Nos autos de inquérito que correm termos no Juízo de Instrução Criminal de Santarém, Comarca de Santarém, com o nº 52/21.0GBCCH-B foi o arguido AAA, divorciado, desempregado (…) nascido em 26-08-1956, (…), ouvido em interrogatório judicial de arguido detido, não lhe tendo sido aplicada qualquer medida de coação, tendo apenas sido mantida sua sujeição a Termo de Identidade e Residência já anteriormente aplicado.

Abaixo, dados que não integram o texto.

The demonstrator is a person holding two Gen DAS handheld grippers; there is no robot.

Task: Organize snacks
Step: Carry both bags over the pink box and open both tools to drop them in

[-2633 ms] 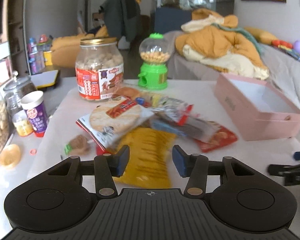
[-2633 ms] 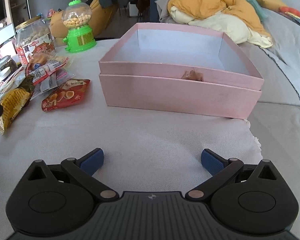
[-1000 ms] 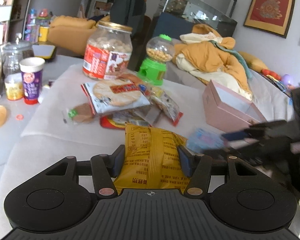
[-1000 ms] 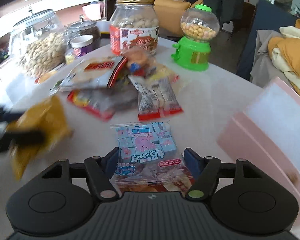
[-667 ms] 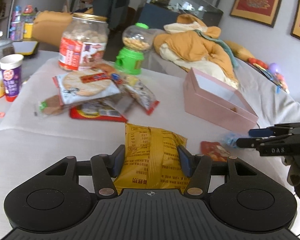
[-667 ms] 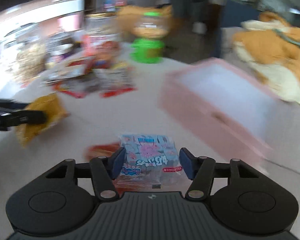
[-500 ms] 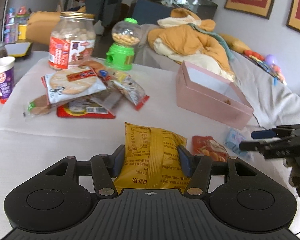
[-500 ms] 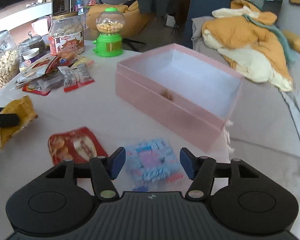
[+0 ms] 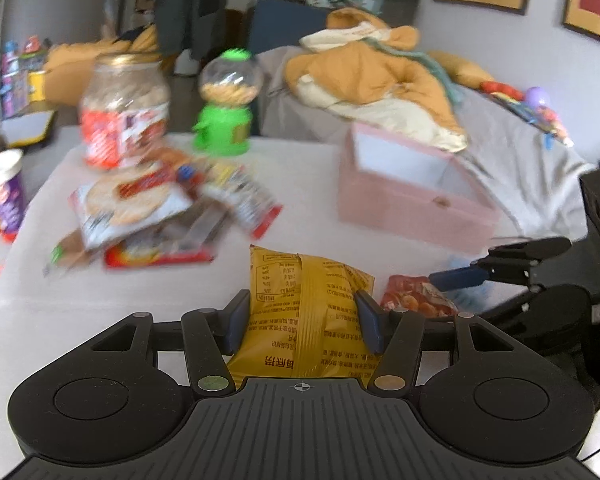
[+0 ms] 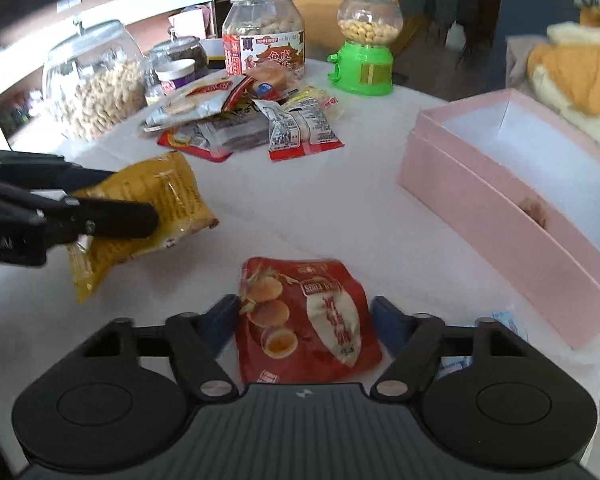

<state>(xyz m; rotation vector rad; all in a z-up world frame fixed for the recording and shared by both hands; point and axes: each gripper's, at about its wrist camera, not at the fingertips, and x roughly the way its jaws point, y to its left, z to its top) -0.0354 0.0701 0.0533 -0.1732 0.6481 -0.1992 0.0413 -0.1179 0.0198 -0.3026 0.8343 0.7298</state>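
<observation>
My left gripper (image 9: 302, 318) is shut on a yellow snack bag (image 9: 304, 312) and holds it above the table; the bag also shows in the right wrist view (image 10: 148, 208). My right gripper (image 10: 304, 322) is open, its fingers on either side of a red snack packet (image 10: 308, 320) that lies flat on the white cloth; the packet also shows in the left wrist view (image 9: 416, 300). A light blue candy packet (image 10: 504, 324) lies on the cloth right of my right gripper. The open pink box (image 10: 512, 184) stands to the right.
A pile of snack packets (image 10: 244, 120) lies at the far middle of the table. Behind it stand a peanut jar (image 10: 266, 36), a green candy dispenser (image 10: 364, 40), a large glass jar of nuts (image 10: 92, 80) and a purple cup (image 9: 4, 192).
My right gripper let go of the blue candy packet beside the box, swung left and now straddles the red packet. My left gripper still holds the yellow bag.
</observation>
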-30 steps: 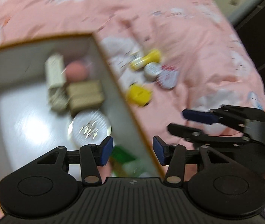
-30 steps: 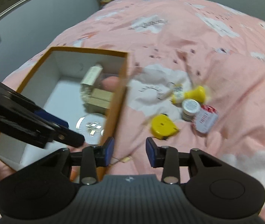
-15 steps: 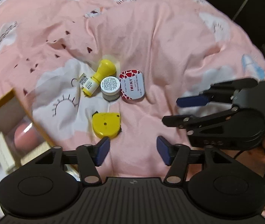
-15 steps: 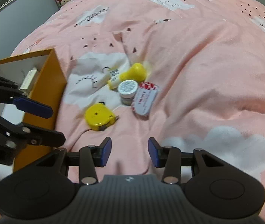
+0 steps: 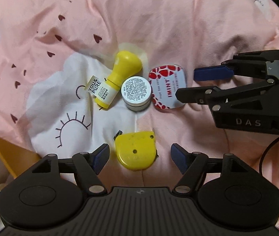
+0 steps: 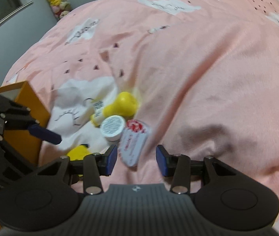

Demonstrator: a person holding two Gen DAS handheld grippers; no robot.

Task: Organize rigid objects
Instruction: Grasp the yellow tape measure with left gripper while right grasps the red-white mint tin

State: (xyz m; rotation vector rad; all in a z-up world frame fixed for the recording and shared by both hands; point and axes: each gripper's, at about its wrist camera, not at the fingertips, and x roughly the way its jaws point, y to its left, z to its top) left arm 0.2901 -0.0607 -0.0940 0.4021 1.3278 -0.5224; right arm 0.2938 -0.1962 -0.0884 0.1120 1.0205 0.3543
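Tin (image 5: 167, 87) reads "IMINT", yellow bottle (image 5: 117, 78) "YOU& PURE"; left gripper (image 5: 138, 158) opening, right gripper (image 6: 137, 160) apart, both empty

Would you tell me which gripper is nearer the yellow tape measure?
Left. The left gripper hangs over the yellow tape measure, jaws opening around it; the right gripper is by the mint tin.

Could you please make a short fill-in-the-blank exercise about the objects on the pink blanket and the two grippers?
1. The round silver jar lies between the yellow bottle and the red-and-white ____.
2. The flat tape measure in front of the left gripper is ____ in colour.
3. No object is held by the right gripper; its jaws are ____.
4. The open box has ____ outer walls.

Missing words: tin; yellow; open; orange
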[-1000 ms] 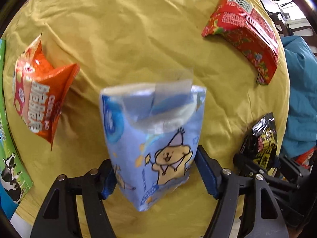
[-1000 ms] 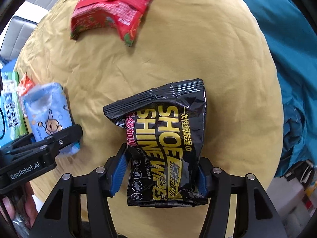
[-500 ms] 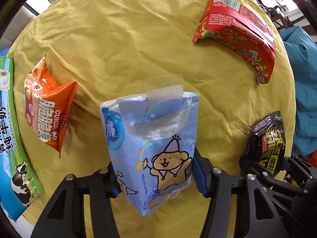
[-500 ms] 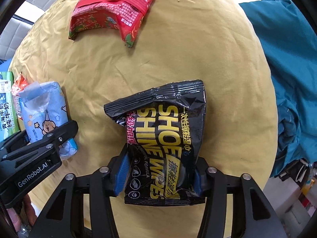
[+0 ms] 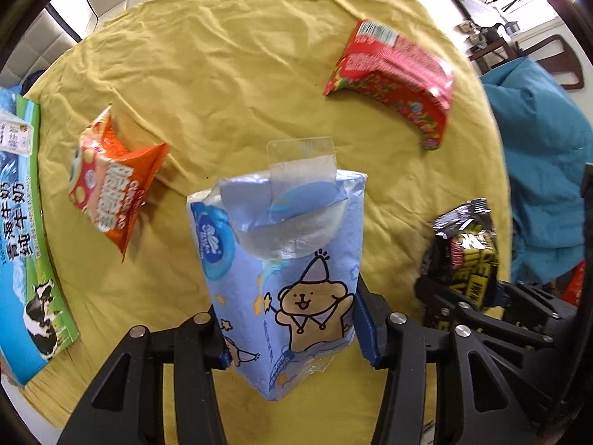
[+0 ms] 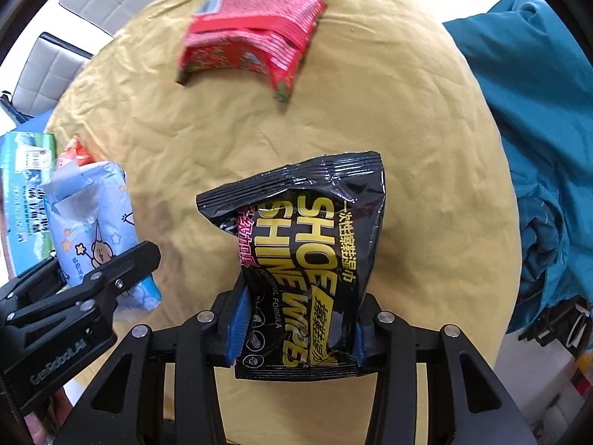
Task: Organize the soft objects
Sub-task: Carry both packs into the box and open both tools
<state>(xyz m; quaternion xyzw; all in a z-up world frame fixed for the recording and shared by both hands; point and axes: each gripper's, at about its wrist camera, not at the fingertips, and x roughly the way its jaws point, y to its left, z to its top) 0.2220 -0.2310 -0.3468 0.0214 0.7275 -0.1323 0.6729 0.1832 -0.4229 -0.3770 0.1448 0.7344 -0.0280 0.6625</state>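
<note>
Tissues in a blue cartoon pack are clamped low down between the pads of the left gripper, held above the yellow cloth, while the black wipes pouch is pinched at its lower half by the right gripper. Both are judged light, soft and easily crushed, the glossy pouch perhaps slippery. Ahead, a red packet and an orange snack bag are best taken across their middles.

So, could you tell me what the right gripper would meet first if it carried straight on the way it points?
The right gripper, shut on the black shoe-wipes pack, would probably bring that pack onto bare yellow cloth first; the red pack lies further ahead and left, though depth is unclear.
</note>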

Inconformado com tal decisão, veio o Ministério Público interpor recurso da mesma, tendo apresentado, após a motivação, as conclusões que passamos a transcrever: “I. Decorrido que foi o primeiro interrogatório judicial do arguido, o Ministério Público por entender como fortemente indiciados todos os factos constantes do requerimento para a sua apresentação - e que aqui se dão por integralmente reproduzidos -, que são suscetíveis de integrar a prática, designadamente, em concurso real, nos termos do artigo 30.º, n.º 1 do Código Penal, de um crime de roubo agravado, p. e p. pelo art. 210.º, n.º1, n.º2, alínea b), por referência ao art. 204.º, n.º2, alínea a), por referência ao art. 202., alíneas b) e f) em concurso efectivo (art. 30.º e art. 77.º do Código Penal), com um crime de extorsão, p. e p. art. 223.º,n.º1, n.º3, alínea a) e um crime de coacção agravada, p. e p. pelo art. 154.º e 155.º, n.º1, alínea a),um crime de dano, p. e p. art. 212.º, n.º1, todos, do CódigoPenal e um crime de detenção de arma proibida, p. e p. pelo art. 86.º da Lei 5/2006, de 23 de Fevereiro (RJAM), promoveu a aplicação ao arguido das medidas de coação seguintes, sem prejuízo do resultasse indiciado em sede do mesmo e no mínimo, a proibição de contactos (artigo 200.º, n.º 1, alínea d) do Código de Processo Penal, doravante CPP), por qualquer meio com a vítima; à medida de proibição de detenção e aquisição de armas (art. 200.º, n.º 1, alínea e) do CPP) e de apresentação periódicas.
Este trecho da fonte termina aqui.